▶ The problem
Set down the listing below again, exactly as written.

▶ Input data
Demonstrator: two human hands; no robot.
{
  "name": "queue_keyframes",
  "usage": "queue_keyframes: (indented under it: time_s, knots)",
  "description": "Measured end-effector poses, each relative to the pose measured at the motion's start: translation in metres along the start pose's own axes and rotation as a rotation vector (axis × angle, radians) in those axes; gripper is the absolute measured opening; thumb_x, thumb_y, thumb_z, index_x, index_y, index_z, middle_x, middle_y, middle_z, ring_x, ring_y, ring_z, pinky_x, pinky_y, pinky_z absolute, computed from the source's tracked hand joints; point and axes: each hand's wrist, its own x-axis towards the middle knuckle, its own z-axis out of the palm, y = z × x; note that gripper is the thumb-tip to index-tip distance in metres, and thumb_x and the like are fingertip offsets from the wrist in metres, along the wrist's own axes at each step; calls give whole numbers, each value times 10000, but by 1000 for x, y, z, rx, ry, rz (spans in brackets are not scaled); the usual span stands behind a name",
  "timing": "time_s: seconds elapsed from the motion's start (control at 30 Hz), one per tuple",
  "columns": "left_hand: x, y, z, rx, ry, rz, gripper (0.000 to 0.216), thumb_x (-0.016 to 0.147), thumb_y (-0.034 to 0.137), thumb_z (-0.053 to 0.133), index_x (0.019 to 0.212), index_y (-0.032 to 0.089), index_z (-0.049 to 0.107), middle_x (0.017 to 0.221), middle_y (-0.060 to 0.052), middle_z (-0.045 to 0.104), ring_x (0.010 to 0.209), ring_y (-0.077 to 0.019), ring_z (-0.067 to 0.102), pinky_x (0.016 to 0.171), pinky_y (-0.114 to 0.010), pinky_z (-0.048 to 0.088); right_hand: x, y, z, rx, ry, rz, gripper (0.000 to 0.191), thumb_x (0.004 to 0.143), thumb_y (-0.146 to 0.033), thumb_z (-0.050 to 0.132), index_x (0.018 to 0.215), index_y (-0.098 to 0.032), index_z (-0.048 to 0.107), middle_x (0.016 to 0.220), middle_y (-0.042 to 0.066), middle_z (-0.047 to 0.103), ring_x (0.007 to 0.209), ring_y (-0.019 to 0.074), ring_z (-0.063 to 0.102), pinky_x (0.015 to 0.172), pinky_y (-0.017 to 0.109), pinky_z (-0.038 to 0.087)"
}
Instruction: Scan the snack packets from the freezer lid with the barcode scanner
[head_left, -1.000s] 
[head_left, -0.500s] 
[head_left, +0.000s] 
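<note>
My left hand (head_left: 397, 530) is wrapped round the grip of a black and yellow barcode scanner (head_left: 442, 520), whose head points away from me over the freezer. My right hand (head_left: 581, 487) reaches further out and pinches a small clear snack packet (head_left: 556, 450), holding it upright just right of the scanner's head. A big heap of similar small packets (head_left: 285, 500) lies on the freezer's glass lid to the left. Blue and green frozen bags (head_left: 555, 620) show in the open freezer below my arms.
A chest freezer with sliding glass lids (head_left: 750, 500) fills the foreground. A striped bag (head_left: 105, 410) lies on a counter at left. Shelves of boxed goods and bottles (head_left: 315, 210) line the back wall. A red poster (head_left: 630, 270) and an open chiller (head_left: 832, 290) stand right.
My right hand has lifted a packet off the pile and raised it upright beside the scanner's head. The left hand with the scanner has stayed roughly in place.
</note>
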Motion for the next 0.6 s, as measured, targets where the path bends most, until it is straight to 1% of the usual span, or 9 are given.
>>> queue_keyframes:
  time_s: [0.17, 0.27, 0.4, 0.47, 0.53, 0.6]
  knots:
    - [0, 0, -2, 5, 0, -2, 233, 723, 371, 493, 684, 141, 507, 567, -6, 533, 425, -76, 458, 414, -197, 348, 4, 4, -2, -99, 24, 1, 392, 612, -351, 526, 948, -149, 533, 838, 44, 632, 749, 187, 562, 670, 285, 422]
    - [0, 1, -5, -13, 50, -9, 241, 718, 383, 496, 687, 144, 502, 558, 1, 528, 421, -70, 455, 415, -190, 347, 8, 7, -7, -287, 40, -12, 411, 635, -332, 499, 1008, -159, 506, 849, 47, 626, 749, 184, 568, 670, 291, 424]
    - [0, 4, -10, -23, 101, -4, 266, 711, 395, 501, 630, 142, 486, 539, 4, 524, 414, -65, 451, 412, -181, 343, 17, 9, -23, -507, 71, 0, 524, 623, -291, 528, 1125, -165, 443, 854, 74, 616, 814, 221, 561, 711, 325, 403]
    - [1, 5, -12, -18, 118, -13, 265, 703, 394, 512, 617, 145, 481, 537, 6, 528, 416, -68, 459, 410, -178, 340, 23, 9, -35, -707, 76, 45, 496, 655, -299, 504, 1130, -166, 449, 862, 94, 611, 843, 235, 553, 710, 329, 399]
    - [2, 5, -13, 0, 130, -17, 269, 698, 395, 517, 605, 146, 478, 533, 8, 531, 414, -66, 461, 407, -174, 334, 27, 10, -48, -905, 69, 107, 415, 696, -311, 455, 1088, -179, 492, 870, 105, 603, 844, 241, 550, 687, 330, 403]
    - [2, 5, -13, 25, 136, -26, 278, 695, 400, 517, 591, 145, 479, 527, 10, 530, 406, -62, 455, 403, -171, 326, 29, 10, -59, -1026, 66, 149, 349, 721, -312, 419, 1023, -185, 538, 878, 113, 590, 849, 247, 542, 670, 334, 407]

▶ Response box
Demonstrator: two human hands; no robot.
{
  "name": "queue_keyframes",
  "usage": "queue_keyframes: (indented under it: time_s, knots)",
  "description": "Measured end-effector poses, each relative to the pose measured at the motion's start: translation in metres along the start pose's own axes and rotation as a rotation vector (axis × angle, radians) in those axes; gripper is the absolute measured opening; thumb_x, thumb_y, thumb_z, index_x, index_y, index_z, middle_x, middle_y, middle_z, ring_x, ring_y, ring_z, pinky_x, pinky_y, pinky_z absolute, computed from the source's tracked hand joints; point and axes: each hand's wrist, its own x-axis towards the middle knuckle, its own z-axis out of the palm, y = z × x; note that gripper is the thumb-tip to index-tip distance in metres, and thumb_x and the like are fingertip offsets from the wrist in metres, along the wrist's own axes at each step; calls give whole numbers, each value times 10000, but by 1000 for x, y, z, rx, ry, rz (spans in brackets are not scaled); the usual span stands behind a name",
  "timing": "time_s: seconds elapsed from the motion's start (control at 30 Hz), one per tuple",
  "columns": "left_hand: x, y, z, rx, ry, rz, gripper (0.000 to 0.216), thumb_x (-0.016 to 0.147), thumb_y (-0.034 to 0.137), thumb_z (-0.053 to 0.133), index_x (0.019 to 0.212), index_y (-0.032 to 0.089), index_z (-0.049 to 0.107), middle_x (0.017 to 0.221), middle_y (-0.060 to 0.052), middle_z (-0.045 to 0.104), ring_x (0.010 to 0.209), ring_y (-0.077 to 0.019), ring_z (-0.067 to 0.102), pinky_x (0.016 to 0.171), pinky_y (-0.114 to 0.010), pinky_z (-0.048 to 0.088); right_hand: x, y, z, rx, ry, rz, gripper (0.000 to 0.191), thumb_x (0.004 to 0.143), thumb_y (-0.146 to 0.033), thumb_z (-0.050 to 0.132), index_x (0.018 to 0.215), index_y (-0.098 to 0.032), index_z (-0.048 to 0.107), middle_x (0.016 to 0.220), middle_y (-0.042 to 0.066), middle_z (-0.047 to 0.103), ring_x (0.007 to 0.209), ring_y (-0.019 to 0.074), ring_z (-0.063 to 0.102), pinky_x (0.015 to 0.172), pinky_y (-0.017 to 0.109), pinky_z (-0.038 to 0.087)"
}
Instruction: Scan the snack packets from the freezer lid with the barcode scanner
[head_left, -1.000s] 
[head_left, -0.500s] 
[head_left, +0.000s] 
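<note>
My left hand (head_left: 397, 530) is wrapped round the grip of a black and yellow barcode scanner (head_left: 442, 520), whose head points away from me over the freezer. My right hand (head_left: 581, 487) reaches further out and pinches a small clear snack packet (head_left: 556, 450), holding it upright just right of the scanner's head. A big heap of similar small packets (head_left: 285, 500) lies on the freezer's glass lid to the left. Blue and green frozen bags (head_left: 555, 620) show in the open freezer below my arms.
A chest freezer with sliding glass lids (head_left: 750, 500) fills the foreground. A striped bag (head_left: 105, 410) lies on a counter at left. Shelves of boxed goods and bottles (head_left: 315, 210) line the back wall. A red poster (head_left: 630, 270) and an open chiller (head_left: 832, 290) stand right.
My right hand has lifted a packet off the pile and raised it upright beside the scanner's head. The left hand with the scanner has stayed roughly in place.
</note>
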Motion for the next 0.6 s, as measured, targets where the path bends most, until it is straight to 1% of the usual span, or 9 are given.
>>> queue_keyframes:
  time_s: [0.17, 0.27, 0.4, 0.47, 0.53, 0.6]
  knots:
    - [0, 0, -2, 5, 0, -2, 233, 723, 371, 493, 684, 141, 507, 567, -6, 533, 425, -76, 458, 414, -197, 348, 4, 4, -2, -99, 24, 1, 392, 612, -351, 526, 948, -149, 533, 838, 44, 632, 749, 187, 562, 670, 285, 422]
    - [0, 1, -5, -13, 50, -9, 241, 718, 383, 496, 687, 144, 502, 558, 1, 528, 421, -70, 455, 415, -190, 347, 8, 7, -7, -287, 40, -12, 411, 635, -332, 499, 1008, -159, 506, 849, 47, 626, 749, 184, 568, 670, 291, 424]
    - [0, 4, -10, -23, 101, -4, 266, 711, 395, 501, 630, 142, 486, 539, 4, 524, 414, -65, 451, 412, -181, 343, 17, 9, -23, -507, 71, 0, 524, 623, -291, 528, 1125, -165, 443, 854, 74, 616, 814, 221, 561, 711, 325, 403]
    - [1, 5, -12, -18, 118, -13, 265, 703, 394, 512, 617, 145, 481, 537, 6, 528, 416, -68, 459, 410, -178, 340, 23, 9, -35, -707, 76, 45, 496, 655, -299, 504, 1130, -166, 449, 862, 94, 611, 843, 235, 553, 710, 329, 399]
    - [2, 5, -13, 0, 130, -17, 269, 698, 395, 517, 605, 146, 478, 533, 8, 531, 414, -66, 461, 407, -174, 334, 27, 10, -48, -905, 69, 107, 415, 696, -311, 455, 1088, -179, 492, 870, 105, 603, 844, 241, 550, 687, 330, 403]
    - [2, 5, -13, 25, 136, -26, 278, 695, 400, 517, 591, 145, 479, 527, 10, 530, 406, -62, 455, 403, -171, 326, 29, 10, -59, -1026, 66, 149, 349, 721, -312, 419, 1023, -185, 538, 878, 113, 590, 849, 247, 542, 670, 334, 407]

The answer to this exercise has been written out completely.